British film industry award

The BAFTA Award for Best Adapted Screenplay is a film award presented annually at the British Academy Film Awards to a screenwriter for a specific film. It is awarded by the British Academy of Film and Television Arts (BAFTA), a British organisation that hosts annual awards shows for film, television, and video games (and formerly also for children's film and television).
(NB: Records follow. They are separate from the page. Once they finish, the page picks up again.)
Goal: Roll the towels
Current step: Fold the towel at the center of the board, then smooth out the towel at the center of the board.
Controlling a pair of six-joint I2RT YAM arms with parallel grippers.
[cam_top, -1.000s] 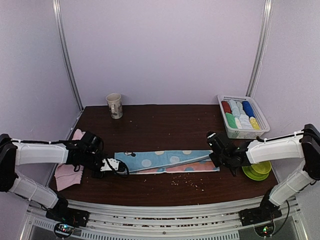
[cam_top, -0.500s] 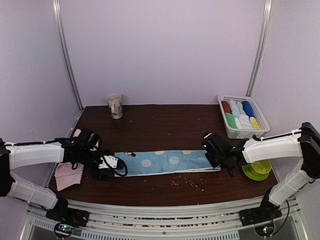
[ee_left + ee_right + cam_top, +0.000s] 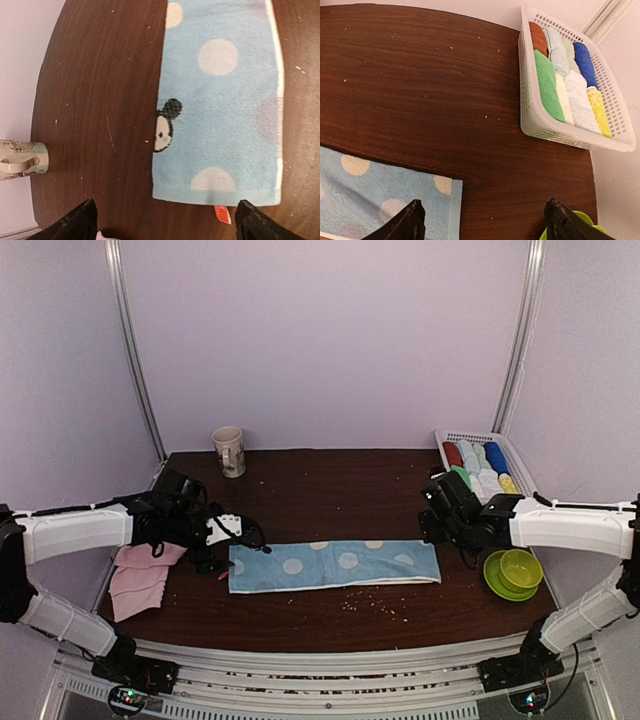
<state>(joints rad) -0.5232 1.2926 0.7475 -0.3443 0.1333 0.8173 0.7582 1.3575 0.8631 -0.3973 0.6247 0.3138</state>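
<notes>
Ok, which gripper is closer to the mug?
Left. The left gripper is at the blue towel's left end, on the mug's side; the right gripper is at the towel's right end, by the basket.

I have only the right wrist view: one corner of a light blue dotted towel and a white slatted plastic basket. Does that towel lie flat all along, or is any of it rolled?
Observer: Flat from end to end. In the top view the light blue fabric towel with white dots lies as one long strip, with no roll at either end.
Operator: Is the left gripper holding the far end?
Observer: No. The left gripper is wide open at that end and holds nothing.
Operator: Are any other towels out?
Observer: Yes. Pale pink fabric towels lie unrolled at the left edge of the dark brown wooden table.
</notes>
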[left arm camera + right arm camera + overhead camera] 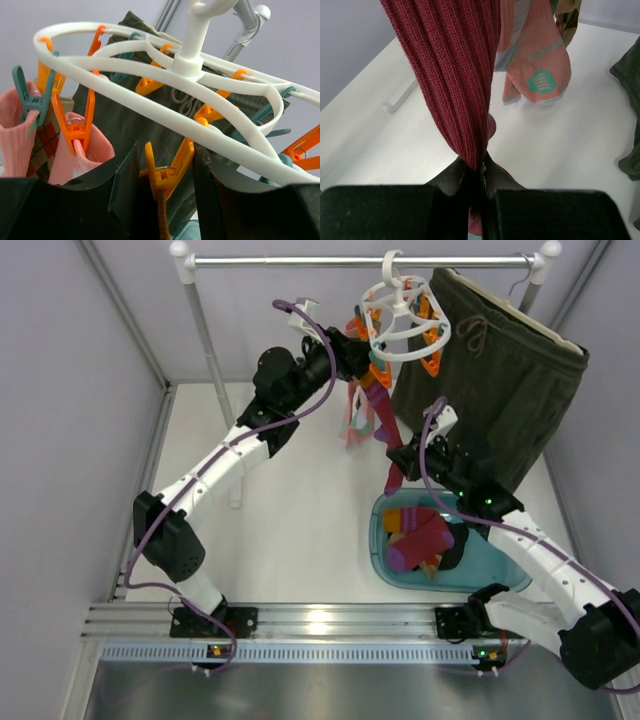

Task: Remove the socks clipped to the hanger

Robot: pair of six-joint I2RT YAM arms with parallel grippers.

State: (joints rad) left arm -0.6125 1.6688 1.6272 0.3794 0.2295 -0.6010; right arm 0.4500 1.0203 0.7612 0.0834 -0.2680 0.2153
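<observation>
My right pincer point(480, 172) is clamped on the maroon sock point(455, 75). Left pincer point(166, 155) sits apart, jaws either side of an orange clip point(172, 170) on the hanger point(187, 62).

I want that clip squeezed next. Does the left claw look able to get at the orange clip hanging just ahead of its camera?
Probably yes: the orange clip hangs between the left claw and its open fingers, nothing in between, and the hanger ring passes above it.
</observation>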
Since 1983, selected films have been awarded with the BAFTA award for Best Adapted Screenplay at an annual ceremony.

In the following lists, the titles and names in bold with a gold background are the winners and recipients respectively; those not in bold are the remaining nominees. The winner is also the first name listed in each category.

==History==
The British Academy of Film and Television Arts (BAFTA) award for Best Adapted Screenplay has been presented to its winners since 1968, when the original category (BAFTA Award for Best Screenplay) was split into two awards, the other being the BAFTA Award for Best Original Screenplay.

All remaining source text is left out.